Presença institucional consistente
Manter perfis atualizados e ativos no Google Business, LinkedIn, Instagram e OAB cria uma presença digital que transmite profissionalismo e facilita o encontro pelo potencial cliente. A consistência é mais importante que o volume: publicar conteúdo de qualidade uma vez por semana é mais eficaz do que publicar diariamente com qualidade irregular.
Métricas de marketing jurídico
- Tráfego orgânico do site: quantas visitas o site recebe de buscas no Google
- Origem dos novos clientes: rastrear se vieram por indicação, por busca ou por redes sociais
- Taxa de conversão: de cada 10 contatos recebidos, quantos se tornaram clientes
- Engajamento nas redes: alcance, interações e crescimento da audiência
- Posicionamento no Google: para quais termos o site aparece na primeira página
Conclusão
O marketing jurídico digital não é apenas permitido — é necessário para a sobrevivência e o crescimento do escritório de advocacia moderno.

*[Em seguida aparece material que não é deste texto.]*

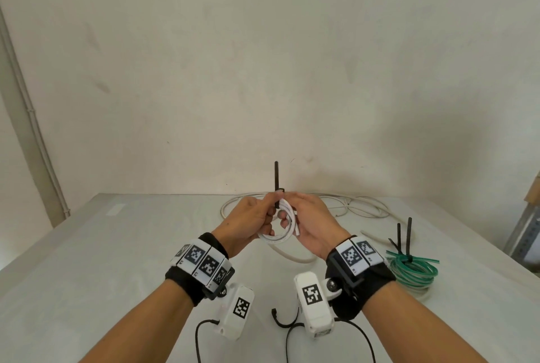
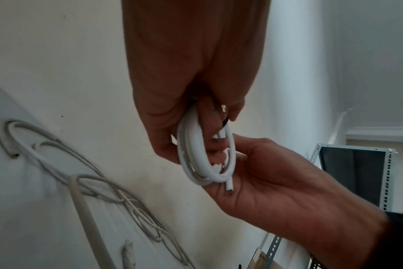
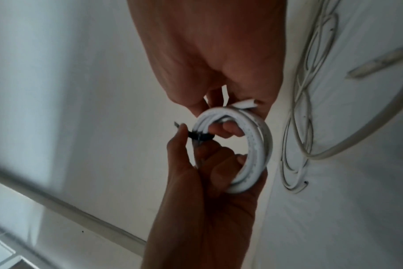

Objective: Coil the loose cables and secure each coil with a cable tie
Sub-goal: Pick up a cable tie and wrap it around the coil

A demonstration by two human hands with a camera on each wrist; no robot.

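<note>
Holding the white cable coil above the table, we are midway through the second bundle. Our left hand has its thumb and fingertips pinched on the black cable tie, which wraps one side of the coil while its tail stands straight up above our knuckles. Our right hand grasps the other side of the coil, fingers curled through the loops, and a cut end of the cable pokes out by the palm. In the right wrist view the tie's band sits across the strands, so it appears threaded through its head; whether it is cinched tight we cannot tell.

Done already, as we judge it: the green cable coil lies on the table to our right, bound with black ties whose tails stick upward.

Left to do: pull this tie snug, set the white coil down, then deal with the loose beige cables sprawled along the table's far edge by the wall, still uncoiled. A thicker beige cable also curves on the table beneath our hands. We see no spare ties in view.
</note>
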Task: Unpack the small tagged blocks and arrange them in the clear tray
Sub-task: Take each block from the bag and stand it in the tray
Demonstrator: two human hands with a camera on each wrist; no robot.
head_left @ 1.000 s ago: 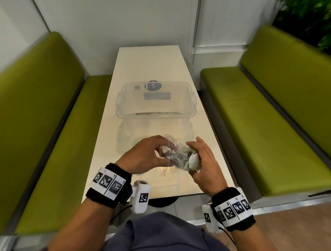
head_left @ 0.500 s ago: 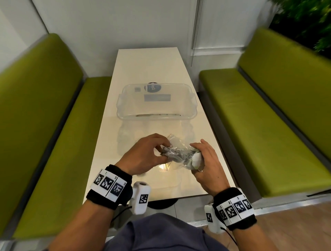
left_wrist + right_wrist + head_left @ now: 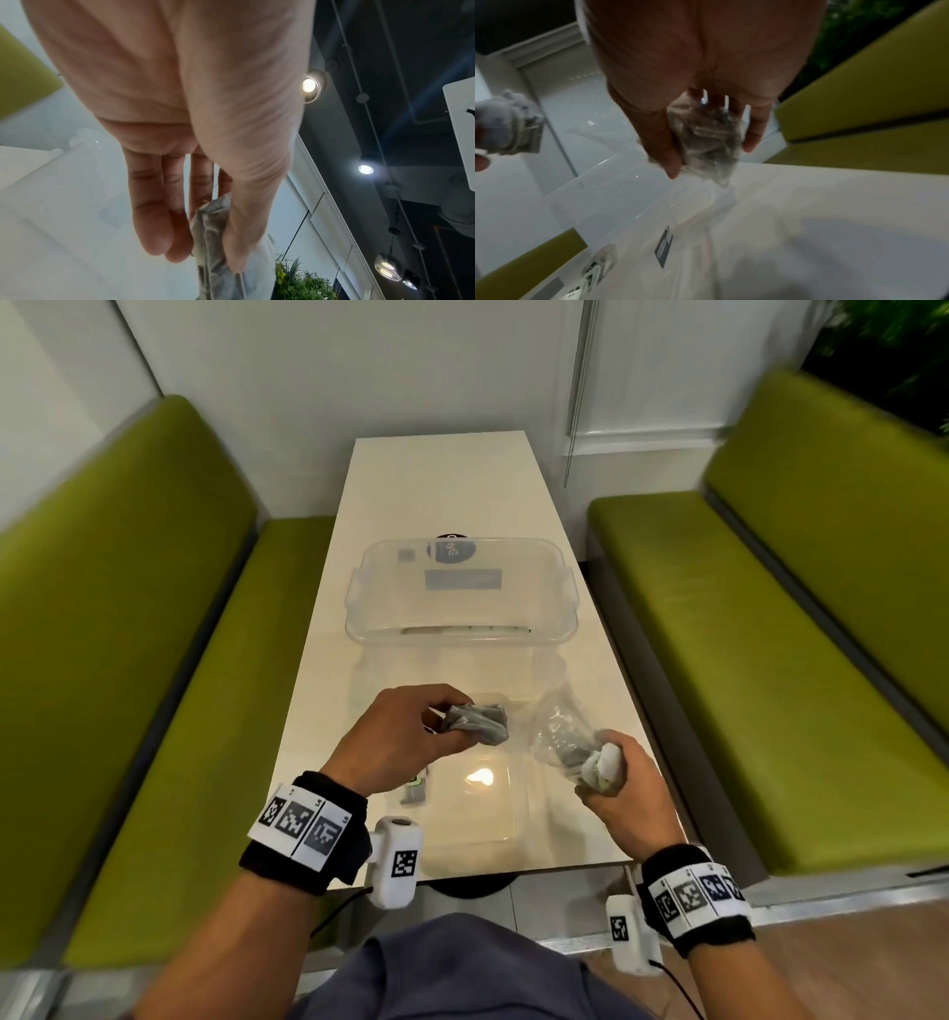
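Observation:
My left hand (image 3: 444, 724) pinches a grey wrapped packet (image 3: 478, 724) above the table's near half; in the left wrist view the thumb and fingers (image 3: 164, 233) clamp the packet (image 3: 213, 233). To the right, my right hand (image 3: 606, 775) grips a crumpled clear plastic bag (image 3: 557, 737) with dark and white pieces inside; the right wrist view shows this bag (image 3: 706, 138) wrapped by the hand (image 3: 711, 158). The clear tray (image 3: 359, 613) stands mid-table beyond both hands, with only labels showing through it. A small tagged piece (image 3: 594, 268) lies on the table under my left wrist.
The cream table (image 3: 441, 474) is narrow, with green benches (image 3: 128, 634) on both sides and a white wall behind. A flat clear sheet or lid (image 3: 508, 814) lies near the table's front edge. The tray's dark label (image 3: 663, 246) shows in the right wrist view.
The hands were together on the bag; now they are apart. My left hand has drawn the grey packet out to the left, and my right hand has carried the bag to the right.

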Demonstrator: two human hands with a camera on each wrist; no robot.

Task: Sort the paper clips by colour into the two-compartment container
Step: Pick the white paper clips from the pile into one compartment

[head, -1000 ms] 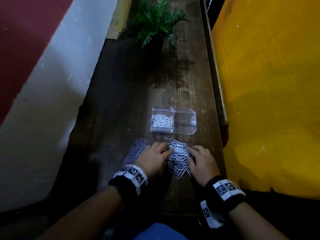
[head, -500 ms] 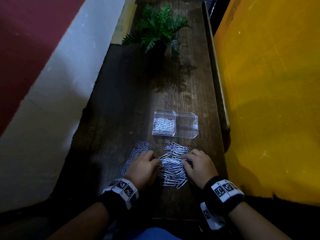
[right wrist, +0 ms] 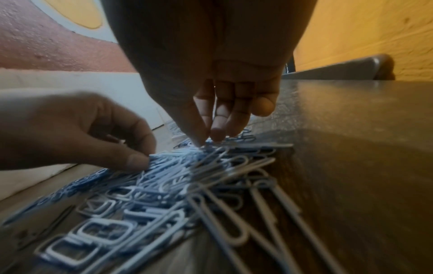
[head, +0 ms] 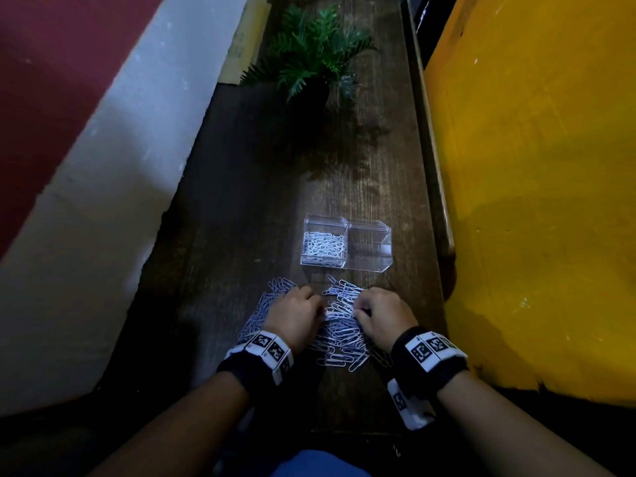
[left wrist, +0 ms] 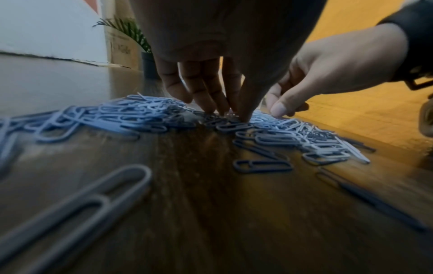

O Provimento 205/2021 abriu espaço para estratégias sofisticadas de presença digital, desde que respeitados os limites éticos que protegem a dignidade da profissão. O advogado que investe em conteúdo educativo, SEO e presença digital consistente constrói uma base de credibilidade que gera clientes, indicações e reconhecimento profissional. O segredo é ser genuinamente útil: quem ensina bem atrai naturalmente quem precisa de ajuda profissional.